Barclays research warns of other ‘tragedy on the horizon’
A research report released by Barclays has revealed warnings about the risk of investors pursuing a rapid rate of decarbonisation of investment portfolios, as it outpaces the transition to a net zero economy.
The domination of climate change in headlines has led issuers and investors to establish commitments to decarbonisation and portfolios aligned with net zero goals, including reducing greenhouse gas emissions by 2050. Investors have followed suit and made net zero commitments on their investment portfolios.
The signatories of the three largest net zero initiatives have also recorded $84 trillion in assets under management for net zero commitments. However, Barclays’ report highlighted how the effectiveness of portfolio decarbonisation relies on the goals, targets and implementation strategies of individual investors.
“We see a risk of alternate ‘tragedy of the horizon’: that investors pursue a rapid decarbonisation of investment portfolios that is incompatible with the transition to a net zero economy,” the report said.
“In this scenario, the rush by investors to divest problematic issuers and sectors leaves them with no seat at the table, or leverage to encourage changes in behaviour.”

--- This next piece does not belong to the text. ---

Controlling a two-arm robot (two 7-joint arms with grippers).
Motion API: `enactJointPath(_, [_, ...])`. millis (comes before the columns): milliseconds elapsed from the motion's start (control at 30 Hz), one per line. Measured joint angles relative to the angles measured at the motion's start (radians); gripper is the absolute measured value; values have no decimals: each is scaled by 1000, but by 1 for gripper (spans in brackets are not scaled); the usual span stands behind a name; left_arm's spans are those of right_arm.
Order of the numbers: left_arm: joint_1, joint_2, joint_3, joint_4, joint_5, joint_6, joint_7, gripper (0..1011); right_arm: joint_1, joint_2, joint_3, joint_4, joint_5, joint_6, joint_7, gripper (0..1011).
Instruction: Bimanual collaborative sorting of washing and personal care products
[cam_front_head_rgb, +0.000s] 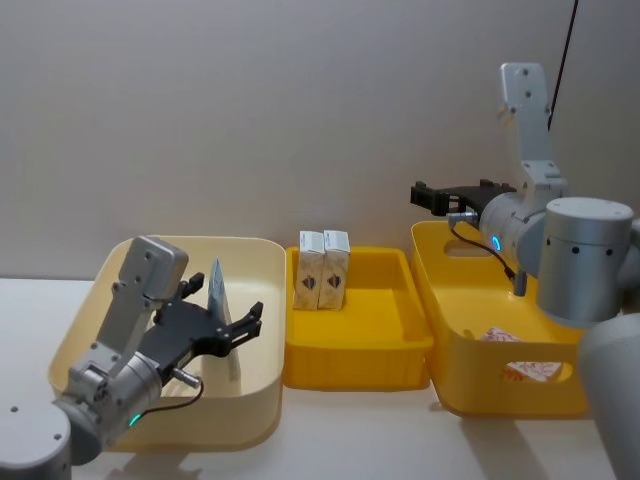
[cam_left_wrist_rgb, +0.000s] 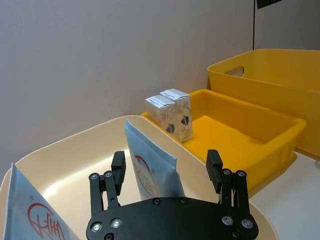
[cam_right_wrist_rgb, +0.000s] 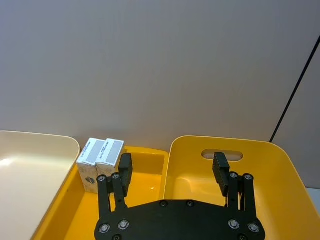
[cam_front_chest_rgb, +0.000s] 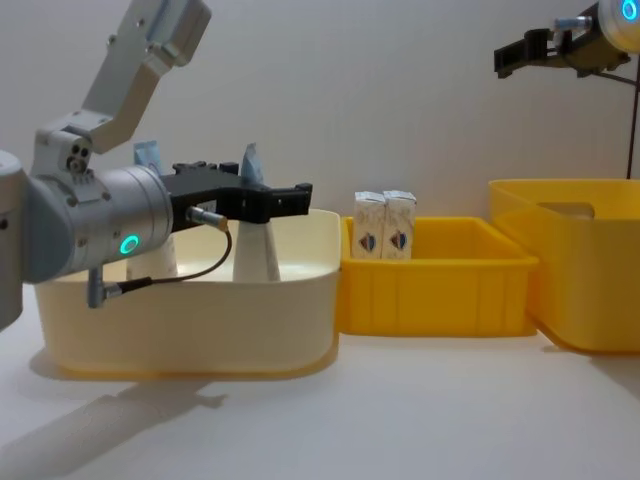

The research also revealed that while net zero investing can be sorted into two categories, reduction techniques and alignment strategies, Barclays said only the latter approach has a direct impact on real world emissions.
Reduction techniques involve investors lessening portfolio emissions as much as possible through forms of portfolio engineering, like selling high-emitting assets, short-selling and buying green-labelled securities.
Alignment strategies encourage investors to focus on long-term decarbonisation, by engaging with issuers of financial securities to reduce their greenhouse gas emissions and creating a portfolio of net zero aligned assets that are on a credible transition pathway.
Barclays’ report also said rising concerns that funds with high portfolio-level emissions and a lack of commitment to long-term decarbonisation will become increasingly difficult to sell and is expected to cause a rush of investors looking to offload these funds, after a similar rush occurred with the Sustainable Finance Disclosure Regulation.
“There is a material risk that investors manage to decarbonise their portfolios without decarbonising industry,” the report said. “This would fail to achieve the overarching goals of policy makers and climate-aware investors.”
“We therefore believe that alignment strategies will be viewed more favourably as net zero investing matures as a concept and that short-term emission reduction techniques should always be complemented by long-term engagement in encouraging the decarbonisation of the underlying security issuers.”